On the opposite end of the hierarchy, several find a missed opportunity in Rosso di Montalcino. The region releases approximately 4.5 million bottles of Rosso annually—half the production of Brunello (8 million) and Riserva (1 million) combined. Some find this counterintuitive. Shouldn’t the entry-level wine also be the largest in production? Part of the paradox results from how Montalcino is regulated. Winegrowers must obtain rights from the Consorzio del Vino Brunello di Montalcino in order to bottle Brunello from their vineyards, as well as Rosso. Currently, all these permissions have been doled out, so any new producer must purchase the right to vinify Brunello from another winery, which then would have to forfeit Brunello production for an equal portion of its own vineyard. Since Brunello sells for more money than Rosso, producers have little incentive to make anything less than as much Brunello as possible. Moreover, as a UNESCO World Heritage Site, only 15% of Montalcino’s landscape is allowed to be planted to vineyard—a maximum that has already been fulfilled. The situation leaves no opportunity for growth in Montalcino, effectively setting current production statistics in stone.

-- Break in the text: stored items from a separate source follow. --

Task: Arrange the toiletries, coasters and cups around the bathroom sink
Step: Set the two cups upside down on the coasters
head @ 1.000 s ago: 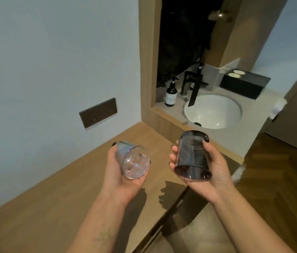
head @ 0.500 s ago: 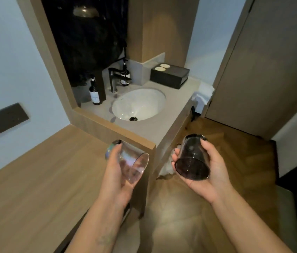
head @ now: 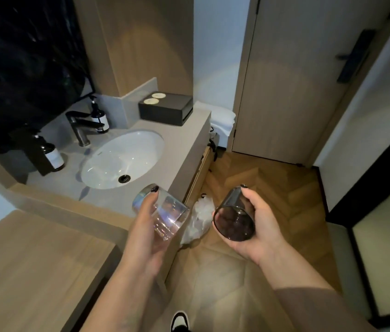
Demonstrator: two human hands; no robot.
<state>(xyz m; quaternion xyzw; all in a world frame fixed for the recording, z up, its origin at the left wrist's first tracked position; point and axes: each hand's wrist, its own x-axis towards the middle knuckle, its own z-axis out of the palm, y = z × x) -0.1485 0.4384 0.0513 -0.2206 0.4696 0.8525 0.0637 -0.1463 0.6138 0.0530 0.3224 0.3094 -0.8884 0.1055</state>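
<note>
Left hand point(head: 149, 226): grips clear cup point(head: 165, 215), tilted, over tabletop point(head: 184, 149) front edge.
Right hand point(head: 258, 226): curled round dark cup point(head: 233, 218), above floor point(head: 261, 188).
Sink point(head: 122, 159): bare tabletop to its right.
Coasters point(head: 154, 98): atop black box point(head: 165, 111), back corner.

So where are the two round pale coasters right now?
In the head view, both round pale coasters lie atop the black rectangular box at the counter's back right corner, behind the white sink.

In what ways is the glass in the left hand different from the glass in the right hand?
The clear glass is transparent with a rainbow sheen; the dark glass is smoky grey. The clear glass is over the vanity counter edge; the dark glass is over the wooden floor. Both are empty, tilted tumblers with mouths toward the camera, one gripped by the left hand, one by the right hand.
</note>
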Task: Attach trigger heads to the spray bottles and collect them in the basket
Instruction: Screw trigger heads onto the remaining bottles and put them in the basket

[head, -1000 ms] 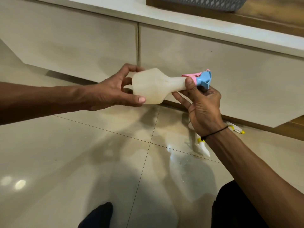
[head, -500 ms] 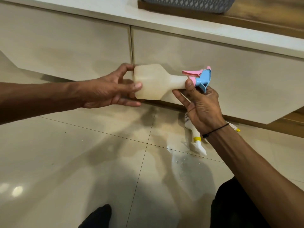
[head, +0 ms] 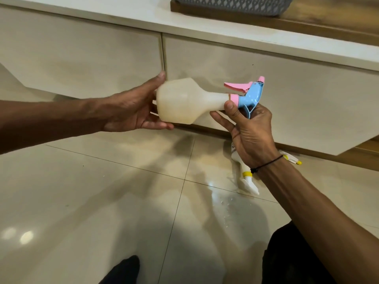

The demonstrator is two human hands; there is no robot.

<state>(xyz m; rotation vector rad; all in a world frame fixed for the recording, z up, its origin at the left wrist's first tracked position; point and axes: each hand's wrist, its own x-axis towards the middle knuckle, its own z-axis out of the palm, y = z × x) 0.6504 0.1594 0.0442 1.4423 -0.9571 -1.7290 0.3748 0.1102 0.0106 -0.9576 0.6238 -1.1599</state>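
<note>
Your left hand (head: 131,111) has slid round the base of the spray bottle (head: 184,101) since a moment ago, fingers (head: 158,125) now spread over its top edge and under its bottom, holding it level in mid-air before the cabinet (head: 82,54), well below the basket (head: 231,5). Your right hand (head: 252,136) wraps the neck, thumb pressed on the pink collar of the trigger head (head: 249,93). It looks empty, light, slick and squashy: grip neck and base, not belly.

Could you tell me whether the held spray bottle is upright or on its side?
On its side: spray bottle horizontal, base in left hand, trigger head at right hand.
</note>
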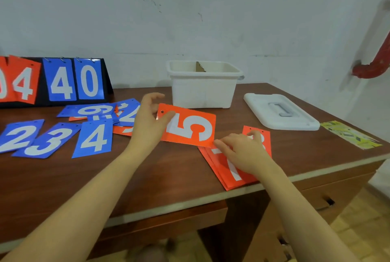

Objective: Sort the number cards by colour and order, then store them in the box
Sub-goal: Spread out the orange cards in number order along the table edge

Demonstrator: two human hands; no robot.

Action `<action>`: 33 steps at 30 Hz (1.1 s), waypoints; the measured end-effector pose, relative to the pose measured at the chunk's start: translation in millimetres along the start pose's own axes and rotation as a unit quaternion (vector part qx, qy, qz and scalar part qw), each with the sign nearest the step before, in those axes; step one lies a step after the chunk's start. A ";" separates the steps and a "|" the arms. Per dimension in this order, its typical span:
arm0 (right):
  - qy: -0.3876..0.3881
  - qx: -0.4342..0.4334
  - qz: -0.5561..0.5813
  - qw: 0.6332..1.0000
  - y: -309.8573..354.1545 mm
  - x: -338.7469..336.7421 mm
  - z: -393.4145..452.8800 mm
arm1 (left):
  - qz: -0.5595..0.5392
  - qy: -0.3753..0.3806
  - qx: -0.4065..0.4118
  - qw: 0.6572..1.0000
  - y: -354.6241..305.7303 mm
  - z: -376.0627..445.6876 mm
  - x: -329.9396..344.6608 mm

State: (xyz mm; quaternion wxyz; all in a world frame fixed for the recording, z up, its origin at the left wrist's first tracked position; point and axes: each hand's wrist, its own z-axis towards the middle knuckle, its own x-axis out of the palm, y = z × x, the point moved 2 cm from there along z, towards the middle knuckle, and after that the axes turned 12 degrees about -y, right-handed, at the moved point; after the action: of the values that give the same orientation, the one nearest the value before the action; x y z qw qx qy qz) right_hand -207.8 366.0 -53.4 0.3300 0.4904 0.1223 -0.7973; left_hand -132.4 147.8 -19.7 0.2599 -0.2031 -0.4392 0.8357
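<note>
My left hand (147, 120) pinches the left end of a red card with a 5 (190, 127), held sideways just above the table. My right hand (242, 152) touches that card's lower right corner and rests on a stack of red cards (230, 168), whose top card shows a 7. Another red card (264, 137) peeks out behind my right hand. Blue cards 2 (20, 135), 3 (47, 140) and 4 (94, 138) lie in a row at the left. Behind them is a loose pile of blue and red cards (105, 111). The white box (202, 86) stands open at the back.
The box's white lid (280, 114) lies to the right of it. A black flip scoreboard (57, 80) with red and blue numbers stands at the back left. A yellow-green paper (350, 134) lies near the table's right edge. A red pipe (377, 59) runs down the wall.
</note>
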 end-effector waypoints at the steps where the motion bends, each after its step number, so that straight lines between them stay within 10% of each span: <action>1: -0.021 0.002 -0.011 1.000 4.0 -2.6 4.2 | -0.016 0.004 -0.006 1.000 -2.7 1.5 -6.8; 4: -0.132 0.074 0.179 0.972 28.2 -10.0 9.1 | -0.011 0.058 0.000 0.998 -9.6 3.5 -25.4; 7: -0.086 0.082 0.407 0.906 63.8 -11.5 4.4 | 0.021 0.121 0.017 0.992 -10.9 -0.8 -41.4; 15: -0.035 0.046 0.327 0.943 107.9 18.0 -22.2 | 0.333 0.151 0.176 0.914 11.2 -27.7 -65.2; 20: -0.045 0.003 0.134 0.990 113.4 22.6 -26.8 | 0.389 0.333 0.142 0.847 34.3 -65.0 -65.3; 26: -0.029 -0.034 0.078 0.996 112.9 15.9 -23.8 | 0.334 0.385 0.107 0.854 39.9 -58.6 -80.1; 33: -0.032 0.086 0.112 0.989 118.2 19.9 39.2 | 0.367 0.247 0.119 0.889 41.6 -13.2 -85.7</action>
State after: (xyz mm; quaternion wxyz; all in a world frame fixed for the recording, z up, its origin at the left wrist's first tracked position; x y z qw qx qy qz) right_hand -164.8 248.7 -36.2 0.3776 0.5021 -0.0131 -0.7779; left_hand -68.6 83.7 -52.1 0.0573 -0.5171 -0.1520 0.8403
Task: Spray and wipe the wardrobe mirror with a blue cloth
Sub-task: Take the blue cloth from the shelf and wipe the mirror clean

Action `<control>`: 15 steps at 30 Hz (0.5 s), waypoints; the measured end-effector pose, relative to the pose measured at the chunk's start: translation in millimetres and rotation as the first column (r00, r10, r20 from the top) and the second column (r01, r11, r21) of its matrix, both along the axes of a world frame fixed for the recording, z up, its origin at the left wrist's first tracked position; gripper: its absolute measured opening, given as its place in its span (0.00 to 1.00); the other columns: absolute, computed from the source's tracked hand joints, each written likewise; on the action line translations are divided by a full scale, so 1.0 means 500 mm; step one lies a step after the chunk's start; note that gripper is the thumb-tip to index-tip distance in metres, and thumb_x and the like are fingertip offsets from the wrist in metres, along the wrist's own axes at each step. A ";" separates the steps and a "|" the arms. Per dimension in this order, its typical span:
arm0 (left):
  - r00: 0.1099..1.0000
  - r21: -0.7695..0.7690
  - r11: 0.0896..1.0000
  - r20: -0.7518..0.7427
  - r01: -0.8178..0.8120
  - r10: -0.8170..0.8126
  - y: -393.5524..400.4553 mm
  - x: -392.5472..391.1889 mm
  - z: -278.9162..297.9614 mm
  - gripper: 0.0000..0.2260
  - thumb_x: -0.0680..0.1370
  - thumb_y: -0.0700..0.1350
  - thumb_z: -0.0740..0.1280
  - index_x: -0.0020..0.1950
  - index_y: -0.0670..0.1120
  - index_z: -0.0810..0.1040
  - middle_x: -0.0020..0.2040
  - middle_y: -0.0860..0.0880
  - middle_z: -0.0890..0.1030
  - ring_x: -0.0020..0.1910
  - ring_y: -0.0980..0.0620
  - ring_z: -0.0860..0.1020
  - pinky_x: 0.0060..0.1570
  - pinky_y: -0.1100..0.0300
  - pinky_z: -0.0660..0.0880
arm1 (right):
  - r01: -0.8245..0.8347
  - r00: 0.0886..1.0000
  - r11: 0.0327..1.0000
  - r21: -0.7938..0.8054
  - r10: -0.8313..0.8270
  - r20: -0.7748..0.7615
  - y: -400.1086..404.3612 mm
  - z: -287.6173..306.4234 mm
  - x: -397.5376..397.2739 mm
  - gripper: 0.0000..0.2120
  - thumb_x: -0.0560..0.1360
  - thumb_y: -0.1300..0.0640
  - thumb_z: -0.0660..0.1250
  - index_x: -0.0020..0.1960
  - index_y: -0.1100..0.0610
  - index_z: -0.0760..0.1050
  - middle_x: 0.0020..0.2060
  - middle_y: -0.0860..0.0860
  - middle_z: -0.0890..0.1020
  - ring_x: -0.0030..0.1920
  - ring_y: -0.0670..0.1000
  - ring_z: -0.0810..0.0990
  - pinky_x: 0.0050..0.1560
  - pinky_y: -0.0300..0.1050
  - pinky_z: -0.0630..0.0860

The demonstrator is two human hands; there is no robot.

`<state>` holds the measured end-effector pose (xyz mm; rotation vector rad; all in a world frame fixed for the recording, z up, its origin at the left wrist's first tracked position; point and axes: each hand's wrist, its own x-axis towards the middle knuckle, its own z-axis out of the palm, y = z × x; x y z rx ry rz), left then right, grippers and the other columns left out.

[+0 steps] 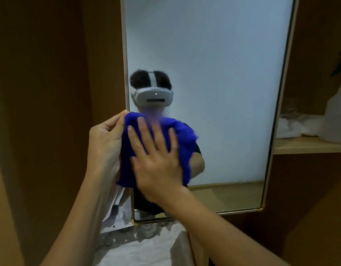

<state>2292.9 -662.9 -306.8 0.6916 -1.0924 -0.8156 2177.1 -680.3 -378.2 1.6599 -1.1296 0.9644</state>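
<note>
The wardrobe mirror (213, 64) is tall, with a thin gold frame, and fills the middle of the head view. A bright blue cloth (183, 135) lies flat against its lower left part. My right hand (156, 156) presses on the cloth with its fingers spread. My left hand (106, 139) grips the mirror's left edge, next to the cloth's upper corner. The glass reflects a person wearing a white headset. No spray bottle is in view.
Brown wooden wardrobe panels (50, 93) stand to the left. At the right, a wooden shelf (307, 146) carries white items. Below the mirror lie clear plastic bottles (146, 229) and white fabric (146, 250).
</note>
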 end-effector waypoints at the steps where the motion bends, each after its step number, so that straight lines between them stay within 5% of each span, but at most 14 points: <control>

However, a number of wineries lament that Rosso is too often delegated the grape scraps that failed to become Brunello. “All the producers have always preferred to label their bottles with Brunello and get more money, despite the quality not being as high, instead of doing a great selection and having a much better Brunello and a larger base with Rosso,” says Bertolini. He views the Rosso category as an opportunity to introduce Montalcino to consumers who cannot yet afford Brunello, as well as an allowance for more stringent sorting that can improve the quality of both Brunello and Rosso wines. Lonardi says, “Making a very good Rosso di Montalcino is much more difficult than making a good Brunello.” He finds only a few cool patches within the appellation that are well-suited for Rosso, which he believes should aim for more vibrancy than Brunello and be considered a specific style with its own merits. With limited supply available, Rosso’s role in the market can also be somewhat confused. DePasquale enjoys Rosso as a preview for Brunellos that are still aging in the cellar: “When you have a great vintage like 2015, and you keep hearing all these rumors, but you have to wait four years for it . . . you can look at the Rosso and say, ‘Oh, yeah. It is going to be great.’” On premise, she also saw Rosso as a good competitor for Chianti Classico and an ideal by-the-glass-pour, but increased pricing has made this challenging for most establishments.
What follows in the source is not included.